▸ **AIM OF THE TASK**
Go through the listing beneath this task and return every line that carries the string "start".

★ ★ ★ ★

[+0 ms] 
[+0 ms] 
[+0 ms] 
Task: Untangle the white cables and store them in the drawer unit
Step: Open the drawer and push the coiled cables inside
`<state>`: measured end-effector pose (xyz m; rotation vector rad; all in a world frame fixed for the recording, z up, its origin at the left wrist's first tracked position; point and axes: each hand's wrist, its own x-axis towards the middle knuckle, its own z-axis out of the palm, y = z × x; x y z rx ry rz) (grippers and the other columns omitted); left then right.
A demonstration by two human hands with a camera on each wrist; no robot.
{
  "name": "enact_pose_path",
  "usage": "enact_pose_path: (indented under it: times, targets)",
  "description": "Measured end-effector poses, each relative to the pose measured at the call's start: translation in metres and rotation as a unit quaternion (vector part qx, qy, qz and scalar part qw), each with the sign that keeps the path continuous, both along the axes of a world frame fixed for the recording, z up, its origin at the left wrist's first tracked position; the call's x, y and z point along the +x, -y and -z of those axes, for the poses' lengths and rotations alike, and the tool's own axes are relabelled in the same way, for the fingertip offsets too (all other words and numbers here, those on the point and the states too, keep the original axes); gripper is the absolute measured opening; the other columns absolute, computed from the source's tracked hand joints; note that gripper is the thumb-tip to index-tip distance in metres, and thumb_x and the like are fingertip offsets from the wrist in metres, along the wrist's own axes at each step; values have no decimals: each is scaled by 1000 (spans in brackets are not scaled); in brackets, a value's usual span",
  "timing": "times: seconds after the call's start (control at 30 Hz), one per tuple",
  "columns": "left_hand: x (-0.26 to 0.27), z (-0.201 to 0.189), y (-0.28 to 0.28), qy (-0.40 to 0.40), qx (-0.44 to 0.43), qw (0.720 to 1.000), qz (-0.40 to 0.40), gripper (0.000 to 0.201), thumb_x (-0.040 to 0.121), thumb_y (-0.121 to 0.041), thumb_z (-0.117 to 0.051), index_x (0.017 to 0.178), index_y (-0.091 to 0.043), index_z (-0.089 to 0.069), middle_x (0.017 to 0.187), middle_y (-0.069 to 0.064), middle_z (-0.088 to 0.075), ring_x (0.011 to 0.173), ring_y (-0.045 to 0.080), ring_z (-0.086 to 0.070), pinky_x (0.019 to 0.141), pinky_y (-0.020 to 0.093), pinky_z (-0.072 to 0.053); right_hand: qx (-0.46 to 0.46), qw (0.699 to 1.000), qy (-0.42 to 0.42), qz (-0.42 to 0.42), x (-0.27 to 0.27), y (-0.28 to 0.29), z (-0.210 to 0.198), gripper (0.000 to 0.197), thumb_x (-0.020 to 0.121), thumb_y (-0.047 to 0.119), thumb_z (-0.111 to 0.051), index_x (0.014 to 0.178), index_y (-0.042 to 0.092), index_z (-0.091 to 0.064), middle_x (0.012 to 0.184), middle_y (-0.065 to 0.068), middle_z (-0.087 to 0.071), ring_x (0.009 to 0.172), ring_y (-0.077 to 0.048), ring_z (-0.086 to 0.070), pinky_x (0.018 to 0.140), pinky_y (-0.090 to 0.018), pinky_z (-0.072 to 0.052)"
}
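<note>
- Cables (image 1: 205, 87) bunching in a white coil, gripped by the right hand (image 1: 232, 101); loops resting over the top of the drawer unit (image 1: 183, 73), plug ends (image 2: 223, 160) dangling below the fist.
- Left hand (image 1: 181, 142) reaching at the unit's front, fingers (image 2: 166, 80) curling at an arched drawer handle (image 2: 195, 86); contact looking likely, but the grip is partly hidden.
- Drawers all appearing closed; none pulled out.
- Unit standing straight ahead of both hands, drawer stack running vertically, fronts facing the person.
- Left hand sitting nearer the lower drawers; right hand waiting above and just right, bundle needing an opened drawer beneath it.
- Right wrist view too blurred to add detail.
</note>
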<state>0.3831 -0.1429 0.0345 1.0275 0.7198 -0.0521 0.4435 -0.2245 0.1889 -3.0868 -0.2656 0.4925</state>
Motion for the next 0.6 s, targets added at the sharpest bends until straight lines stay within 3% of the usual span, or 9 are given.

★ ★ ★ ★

▸ **SOLUTION FOR THIS EXERCISE**
  "description": "Measured end-effector poses, each relative to the pose measured at the call's start: translation in metres and rotation as a unit quaternion (vector part qx, qy, qz and scalar part qw), each with the sign that keeps the path continuous, both along the axes of a world frame fixed for the recording, z up, its origin at the left wrist's first tracked position; the call's x, y and z point along the +x, -y and -z of those axes, for the poses' lengths and rotations alike, and the tool's own axes are relabelled in the same way, for the fingertip offsets too (all other words and numbers here, those on the point and the states too, keep the original axes); gripper is the absolute measured opening; the other columns absolute, computed from the source's tracked hand joints; note that gripper is the thumb-tip to index-tip distance in metres, and thumb_x and the like are fingertip offsets from the wrist in metres, along the wrist's own axes at each step; values have no decimals: each is scaled by 1000 (spans in brackets are not scaled); in brackets, a value's usual span",
  "timing": "times: seconds after the call's start (control at 30 Hz), one per tuple",

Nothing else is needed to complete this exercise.